> _WORK REQUEST_: Reproduce the whole listing, keeping every character the same.

> _COLLECTED DATA_:
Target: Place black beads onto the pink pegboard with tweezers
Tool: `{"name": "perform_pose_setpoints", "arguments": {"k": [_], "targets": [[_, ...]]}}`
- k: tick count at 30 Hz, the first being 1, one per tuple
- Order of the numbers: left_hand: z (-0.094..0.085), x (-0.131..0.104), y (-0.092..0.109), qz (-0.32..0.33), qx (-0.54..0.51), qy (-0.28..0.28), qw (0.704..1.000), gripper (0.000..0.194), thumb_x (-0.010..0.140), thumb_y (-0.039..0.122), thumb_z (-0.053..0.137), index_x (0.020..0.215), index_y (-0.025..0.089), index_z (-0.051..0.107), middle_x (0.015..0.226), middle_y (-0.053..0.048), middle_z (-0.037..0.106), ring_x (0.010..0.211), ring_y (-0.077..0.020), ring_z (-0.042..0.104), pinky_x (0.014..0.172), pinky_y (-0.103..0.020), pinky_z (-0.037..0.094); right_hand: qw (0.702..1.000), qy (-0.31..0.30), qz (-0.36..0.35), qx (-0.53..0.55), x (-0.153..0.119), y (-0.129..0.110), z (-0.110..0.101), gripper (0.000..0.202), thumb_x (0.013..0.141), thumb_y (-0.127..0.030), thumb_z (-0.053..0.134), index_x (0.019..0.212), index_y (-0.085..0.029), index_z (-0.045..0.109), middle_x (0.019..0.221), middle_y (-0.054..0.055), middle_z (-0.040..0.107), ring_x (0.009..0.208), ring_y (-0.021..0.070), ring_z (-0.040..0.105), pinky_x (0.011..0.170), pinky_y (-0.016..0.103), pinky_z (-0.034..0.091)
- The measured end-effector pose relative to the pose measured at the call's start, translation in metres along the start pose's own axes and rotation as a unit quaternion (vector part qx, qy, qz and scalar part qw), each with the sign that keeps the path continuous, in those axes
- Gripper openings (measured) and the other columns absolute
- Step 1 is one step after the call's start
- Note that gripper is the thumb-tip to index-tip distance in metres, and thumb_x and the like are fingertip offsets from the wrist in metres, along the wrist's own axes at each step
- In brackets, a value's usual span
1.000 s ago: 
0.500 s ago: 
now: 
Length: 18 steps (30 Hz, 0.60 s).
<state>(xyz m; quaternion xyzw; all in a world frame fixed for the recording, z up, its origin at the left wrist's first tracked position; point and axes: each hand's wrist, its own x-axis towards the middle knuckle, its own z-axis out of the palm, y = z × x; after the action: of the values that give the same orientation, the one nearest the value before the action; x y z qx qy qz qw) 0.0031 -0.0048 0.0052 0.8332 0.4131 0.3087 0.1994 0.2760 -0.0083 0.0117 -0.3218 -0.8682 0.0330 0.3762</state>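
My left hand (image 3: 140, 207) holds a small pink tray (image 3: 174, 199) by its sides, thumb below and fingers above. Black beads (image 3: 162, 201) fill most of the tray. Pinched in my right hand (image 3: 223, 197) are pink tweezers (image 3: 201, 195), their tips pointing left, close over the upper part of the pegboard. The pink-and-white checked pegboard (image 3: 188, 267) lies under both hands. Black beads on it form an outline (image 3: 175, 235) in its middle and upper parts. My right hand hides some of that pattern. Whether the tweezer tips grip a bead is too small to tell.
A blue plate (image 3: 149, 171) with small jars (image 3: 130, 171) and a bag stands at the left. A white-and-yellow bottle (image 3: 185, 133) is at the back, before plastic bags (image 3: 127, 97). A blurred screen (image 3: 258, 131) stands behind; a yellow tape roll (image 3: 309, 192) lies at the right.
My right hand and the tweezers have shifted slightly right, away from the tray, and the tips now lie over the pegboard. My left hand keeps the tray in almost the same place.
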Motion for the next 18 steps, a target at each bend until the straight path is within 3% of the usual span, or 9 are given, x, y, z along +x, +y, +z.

> _ANSWER SECTION_:
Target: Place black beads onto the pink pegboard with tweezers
Tool: `{"name": "perform_pose_setpoints", "arguments": {"k": [_], "targets": [[_, ...]]}}`
- k: tick count at 30 Hz, the first being 1, one per tuple
- Order of the numbers: left_hand: z (-0.094..0.085), x (-0.131..0.104), y (-0.092..0.109), qz (-0.32..0.33), qx (-0.54..0.51), qy (-0.28..0.28), qw (0.704..1.000), gripper (0.000..0.194), thumb_x (-0.010..0.140), thumb_y (-0.039..0.122), thumb_z (-0.053..0.137), index_x (0.020..0.215), index_y (-0.025..0.089), index_z (-0.051..0.107), middle_x (0.015..0.226), middle_y (-0.053..0.048), middle_z (-0.037..0.106), ring_x (0.010..0.211), ring_y (-0.077..0.020), ring_z (-0.042..0.104), pinky_x (0.014..0.172), pinky_y (-0.103..0.020), pinky_z (-0.037..0.094); right_hand: qw (0.702..1.000), qy (-0.31..0.30), qz (-0.36..0.35), qx (-0.53..0.55), x (-0.153..0.119), y (-0.129..0.110), z (-0.110..0.101), gripper (0.000..0.202), thumb_x (0.013..0.141), thumb_y (-0.127..0.030), thumb_z (-0.053..0.134), index_x (0.019..0.212), index_y (-0.085..0.029), index_z (-0.045..0.109), middle_x (0.019..0.221), middle_y (-0.054..0.055), middle_z (-0.040..0.107), ring_x (0.009..0.208), ring_y (-0.021..0.070), ring_z (-0.040..0.105), pinky_x (0.011..0.170), pinky_y (-0.016..0.103), pinky_z (-0.034..0.091)
- The measured end-effector pose relative to the pose measured at the call's start, translation in metres along the start pose's own axes and rotation as a unit quaternion (vector part qx, qy, qz and scalar part qw), each with the sign that keeps the path continuous, in those axes
- Gripper openings (measured) and the other columns absolute
- Step 1 is one step after the call's start
- Note that gripper is the thumb-tip to index-tip distance in metres, and thumb_x and the like are fingertip offsets from the wrist in metres, along the wrist's own axes at each step
- In brackets, a value's usual span
1.000 s ago: 
0.500 s ago: 
now: 
Length: 18 steps (30 Hz, 0.60 s).
<state>(xyz m; quaternion xyzw; all in a world frame fixed for the recording, z up, its origin at the left wrist's first tracked position; point and axes: each hand's wrist, its own x-axis towards the middle knuckle, its own z-axis out of the palm, y = z × x; after the action: of the values that give the same orientation, the one nearest the value before the action; x y z qx qy qz qw) 0.0031 -0.0048 0.0052 0.8332 0.4131 0.3087 0.1994 0.2760 -0.0083 0.0117 -0.3218 -0.8682 0.0330 0.3762</state>
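My left hand (image 3: 140, 207) holds a small pink tray (image 3: 174, 199) by its sides, thumb below and fingers above. Black beads (image 3: 162, 201) fill most of the tray. Pinched in my right hand (image 3: 223, 197) are pink tweezers (image 3: 201, 195), their tips pointing left, close over the upper part of the pegboard. The pink-and-white checked pegboard (image 3: 188, 267) lies under both hands. Black beads on it form an outline (image 3: 175, 235) in its middle and upper parts. My right hand hides some of that pattern. Whether the tweezer tips grip a bead is too small to tell.
A blue plate (image 3: 149, 171) with small jars (image 3: 130, 171) and a bag stands at the left. A white-and-yellow bottle (image 3: 185, 133) is at the back, before plastic bags (image 3: 127, 97). A blurred screen (image 3: 258, 131) stands behind; a yellow tape roll (image 3: 309, 192) lies at the right.
My right hand and the tweezers have shifted slightly right, away from the tray, and the tips now lie over the pegboard. My left hand keeps the tray in almost the same place.
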Motion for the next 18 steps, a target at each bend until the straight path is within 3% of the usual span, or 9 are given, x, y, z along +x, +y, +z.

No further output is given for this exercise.